In the unlikely event the request would lead to a decision of the Market Court to increase the bid price after the bid has closed, such increase shall also apply to shareholders who have already tendered their shares and CMB shall reopen the bid to grant shareholders the opportunity to tender their shares at the increased price.


This press release does not constitute a takeover bid to purchase securities of Euronav nor a solicitation by anyone in any jurisdiction with respect to Euronav.

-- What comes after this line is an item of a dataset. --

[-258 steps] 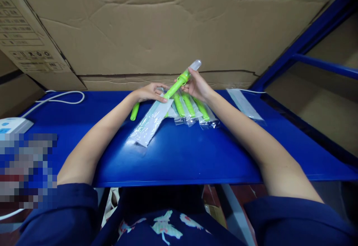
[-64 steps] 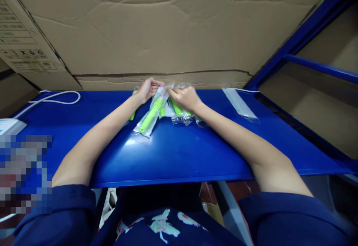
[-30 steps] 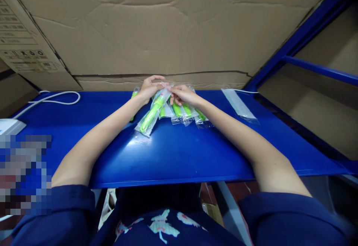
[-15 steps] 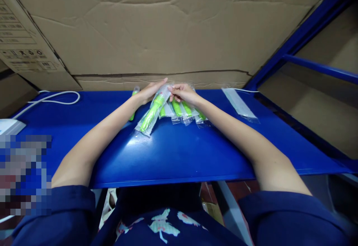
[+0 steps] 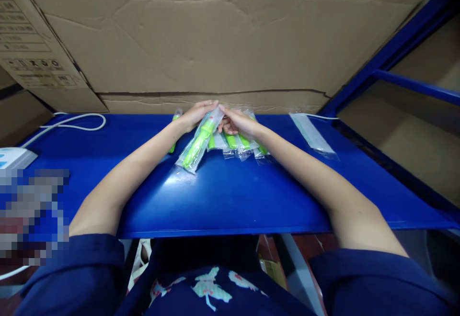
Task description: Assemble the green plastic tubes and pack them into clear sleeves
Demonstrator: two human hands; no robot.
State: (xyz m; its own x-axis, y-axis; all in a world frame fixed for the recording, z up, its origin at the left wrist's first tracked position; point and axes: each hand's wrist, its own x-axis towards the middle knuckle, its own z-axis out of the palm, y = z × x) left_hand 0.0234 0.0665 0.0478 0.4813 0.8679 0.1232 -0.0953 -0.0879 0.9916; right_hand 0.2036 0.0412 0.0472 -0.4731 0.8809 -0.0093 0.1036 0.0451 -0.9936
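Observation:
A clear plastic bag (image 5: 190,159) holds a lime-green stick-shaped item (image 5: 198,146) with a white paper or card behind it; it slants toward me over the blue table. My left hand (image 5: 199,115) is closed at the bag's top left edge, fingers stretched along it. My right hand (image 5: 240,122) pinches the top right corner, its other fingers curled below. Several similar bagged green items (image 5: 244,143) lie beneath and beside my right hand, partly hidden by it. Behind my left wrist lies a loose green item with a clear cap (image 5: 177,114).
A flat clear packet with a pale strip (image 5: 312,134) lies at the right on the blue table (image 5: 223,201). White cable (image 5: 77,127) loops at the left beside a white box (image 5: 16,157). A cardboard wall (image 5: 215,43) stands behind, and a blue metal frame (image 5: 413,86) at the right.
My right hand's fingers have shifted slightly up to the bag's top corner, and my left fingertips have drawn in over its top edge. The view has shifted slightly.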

The public takeover bid is only made on the basis of the prospectus approved by the FSMA, which is available on Neither this press release nor any other information in respect of the matters contained herein may be supplied in any jurisdiction where a registration, qualification or any other obligation is in force or would be with regard to the content hereof or thereof. Any failure to comply with these restrictions may constitute a violation of the financial laws and regulations in such jurisdictions. CMB and its affiliates explicitly decline any liability for breach of these restrictions by any person.

Additional Information for U.S. Holders

This press release is for informational purposes only and is neither an offer to purchase nor a solicitation of an offer to sell any ordinary shares, no par value, of Euronav (“Ordinary Shares”) or any other securities.

The U.S. Offer is only being made to U.S. Holders who are the beneficial owners of Ordinary Shares. The U.S. Offer is made solely by the Offer to Purchase and related Letter of Transmittal, which are included in CMB’s Schedule TO filed with the U.S. Securities and Exchange Commission (SEC). The U.S. Offer will expire at 10:00 A.M., New York City time, on March 15, 2024, unless the expiration of the U.S. offer is extended to a subsequent date in accordance with U.S. and Belgian law.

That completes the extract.